## Exercise goal
Take the lines below beginning at the line that has "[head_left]" and stopping after the line that has "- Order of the", and print them exactly as they are, with no other lines.

## Entries supplied

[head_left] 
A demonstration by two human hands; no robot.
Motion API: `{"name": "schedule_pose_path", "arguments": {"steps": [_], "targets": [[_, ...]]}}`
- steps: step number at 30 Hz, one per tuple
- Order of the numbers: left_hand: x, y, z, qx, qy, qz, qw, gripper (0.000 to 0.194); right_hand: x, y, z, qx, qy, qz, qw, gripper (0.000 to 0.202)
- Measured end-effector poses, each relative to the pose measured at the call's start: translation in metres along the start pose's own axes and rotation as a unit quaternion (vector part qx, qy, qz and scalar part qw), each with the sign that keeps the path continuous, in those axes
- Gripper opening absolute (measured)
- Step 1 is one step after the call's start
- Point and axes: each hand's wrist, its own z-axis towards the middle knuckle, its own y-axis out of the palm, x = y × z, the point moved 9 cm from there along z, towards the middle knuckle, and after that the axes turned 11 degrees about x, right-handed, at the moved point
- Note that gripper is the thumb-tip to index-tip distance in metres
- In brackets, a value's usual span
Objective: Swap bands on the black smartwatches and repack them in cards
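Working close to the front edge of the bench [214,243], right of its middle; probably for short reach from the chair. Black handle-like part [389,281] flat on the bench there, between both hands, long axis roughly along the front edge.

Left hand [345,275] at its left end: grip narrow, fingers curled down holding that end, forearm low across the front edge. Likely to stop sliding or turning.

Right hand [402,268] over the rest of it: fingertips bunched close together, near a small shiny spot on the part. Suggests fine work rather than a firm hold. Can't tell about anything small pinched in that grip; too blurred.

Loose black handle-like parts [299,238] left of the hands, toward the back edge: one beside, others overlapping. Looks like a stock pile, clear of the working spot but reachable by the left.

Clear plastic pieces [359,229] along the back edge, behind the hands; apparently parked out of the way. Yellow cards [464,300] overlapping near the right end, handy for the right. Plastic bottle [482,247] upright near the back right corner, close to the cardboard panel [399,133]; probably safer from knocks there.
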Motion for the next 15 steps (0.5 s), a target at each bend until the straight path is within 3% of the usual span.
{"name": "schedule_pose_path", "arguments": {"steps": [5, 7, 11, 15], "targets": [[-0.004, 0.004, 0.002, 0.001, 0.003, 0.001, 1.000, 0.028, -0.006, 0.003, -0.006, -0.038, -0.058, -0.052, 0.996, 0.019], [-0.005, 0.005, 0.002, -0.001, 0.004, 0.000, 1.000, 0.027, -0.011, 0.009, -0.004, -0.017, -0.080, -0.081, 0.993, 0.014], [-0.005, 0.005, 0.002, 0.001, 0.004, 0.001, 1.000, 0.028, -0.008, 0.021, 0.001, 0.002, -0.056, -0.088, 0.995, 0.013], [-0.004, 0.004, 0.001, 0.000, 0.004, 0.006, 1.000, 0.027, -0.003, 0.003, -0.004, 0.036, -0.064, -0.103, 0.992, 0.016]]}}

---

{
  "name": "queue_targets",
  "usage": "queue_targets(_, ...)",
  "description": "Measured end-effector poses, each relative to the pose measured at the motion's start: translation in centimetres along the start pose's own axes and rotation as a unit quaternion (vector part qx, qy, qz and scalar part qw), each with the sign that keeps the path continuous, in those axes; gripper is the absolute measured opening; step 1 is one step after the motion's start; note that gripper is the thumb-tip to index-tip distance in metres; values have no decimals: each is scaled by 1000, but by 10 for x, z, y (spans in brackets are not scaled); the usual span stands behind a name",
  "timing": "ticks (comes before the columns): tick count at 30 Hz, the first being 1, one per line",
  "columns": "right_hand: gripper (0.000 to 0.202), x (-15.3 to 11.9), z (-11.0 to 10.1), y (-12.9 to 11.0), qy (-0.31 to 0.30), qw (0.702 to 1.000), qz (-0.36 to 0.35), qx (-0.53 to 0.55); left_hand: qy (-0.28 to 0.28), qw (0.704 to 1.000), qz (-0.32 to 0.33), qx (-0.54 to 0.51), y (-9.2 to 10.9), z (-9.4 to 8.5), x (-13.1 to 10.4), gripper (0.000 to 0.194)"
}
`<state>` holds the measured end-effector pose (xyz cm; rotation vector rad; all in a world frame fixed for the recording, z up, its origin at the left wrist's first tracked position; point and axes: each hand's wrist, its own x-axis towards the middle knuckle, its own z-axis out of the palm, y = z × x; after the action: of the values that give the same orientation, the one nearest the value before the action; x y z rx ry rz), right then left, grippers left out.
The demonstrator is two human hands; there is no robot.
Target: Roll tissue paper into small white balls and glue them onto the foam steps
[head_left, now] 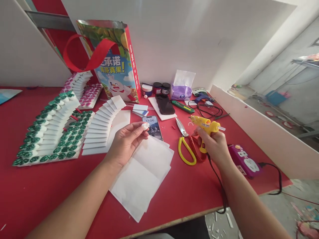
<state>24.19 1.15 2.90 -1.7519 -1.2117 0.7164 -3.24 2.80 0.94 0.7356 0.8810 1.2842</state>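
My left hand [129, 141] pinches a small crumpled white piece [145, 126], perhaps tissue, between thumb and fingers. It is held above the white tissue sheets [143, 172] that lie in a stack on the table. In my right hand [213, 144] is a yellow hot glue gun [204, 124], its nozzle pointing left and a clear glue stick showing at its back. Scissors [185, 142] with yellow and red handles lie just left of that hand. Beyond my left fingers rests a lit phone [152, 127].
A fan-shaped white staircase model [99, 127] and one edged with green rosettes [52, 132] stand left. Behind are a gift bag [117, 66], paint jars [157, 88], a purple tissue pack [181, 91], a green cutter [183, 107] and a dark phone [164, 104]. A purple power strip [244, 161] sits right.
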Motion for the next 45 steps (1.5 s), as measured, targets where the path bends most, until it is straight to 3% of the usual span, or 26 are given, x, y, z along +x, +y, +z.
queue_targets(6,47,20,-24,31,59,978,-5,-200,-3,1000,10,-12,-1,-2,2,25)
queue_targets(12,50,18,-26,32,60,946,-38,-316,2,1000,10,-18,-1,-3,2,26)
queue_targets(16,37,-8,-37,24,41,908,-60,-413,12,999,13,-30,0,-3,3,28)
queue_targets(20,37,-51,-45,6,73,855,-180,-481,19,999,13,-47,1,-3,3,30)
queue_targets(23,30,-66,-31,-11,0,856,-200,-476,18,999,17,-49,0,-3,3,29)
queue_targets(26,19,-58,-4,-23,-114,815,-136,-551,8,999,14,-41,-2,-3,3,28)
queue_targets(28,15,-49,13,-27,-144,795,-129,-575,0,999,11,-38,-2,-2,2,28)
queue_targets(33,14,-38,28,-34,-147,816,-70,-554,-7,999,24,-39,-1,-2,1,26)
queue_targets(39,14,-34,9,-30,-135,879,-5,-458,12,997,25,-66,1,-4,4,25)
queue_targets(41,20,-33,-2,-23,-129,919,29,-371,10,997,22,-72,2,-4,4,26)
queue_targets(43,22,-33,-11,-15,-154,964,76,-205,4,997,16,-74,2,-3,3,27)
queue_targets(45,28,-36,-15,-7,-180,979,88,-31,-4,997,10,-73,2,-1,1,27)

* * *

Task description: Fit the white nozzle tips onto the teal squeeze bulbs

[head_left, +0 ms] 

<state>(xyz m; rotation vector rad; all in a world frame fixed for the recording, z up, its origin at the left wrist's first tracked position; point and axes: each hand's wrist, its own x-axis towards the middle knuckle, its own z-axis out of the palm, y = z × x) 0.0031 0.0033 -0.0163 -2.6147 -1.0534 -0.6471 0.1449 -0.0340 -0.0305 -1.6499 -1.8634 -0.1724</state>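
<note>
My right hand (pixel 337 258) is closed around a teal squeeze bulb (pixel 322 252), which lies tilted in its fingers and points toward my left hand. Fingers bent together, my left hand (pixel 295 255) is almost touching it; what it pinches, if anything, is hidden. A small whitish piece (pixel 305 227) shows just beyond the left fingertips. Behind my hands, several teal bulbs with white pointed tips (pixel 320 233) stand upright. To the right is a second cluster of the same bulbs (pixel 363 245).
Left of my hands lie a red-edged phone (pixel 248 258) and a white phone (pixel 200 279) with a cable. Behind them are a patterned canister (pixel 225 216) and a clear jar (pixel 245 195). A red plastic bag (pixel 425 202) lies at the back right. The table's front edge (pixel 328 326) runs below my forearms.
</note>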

## Worked solution
[head_left] 
A demonstration by two human hands; no robot.
Motion API: `{"name": "schedule_pose_path", "arguments": {"steps": [_], "targets": [[_, ...]]}}`
- steps: step number at 30 Hz, one per tuple
- Order of the numbers: left_hand: x, y, z, qx, qy, qz, qw, gripper (0.000 to 0.194); right_hand: x, y, z, qx, qy, qz, qw, gripper (0.000 to 0.202)

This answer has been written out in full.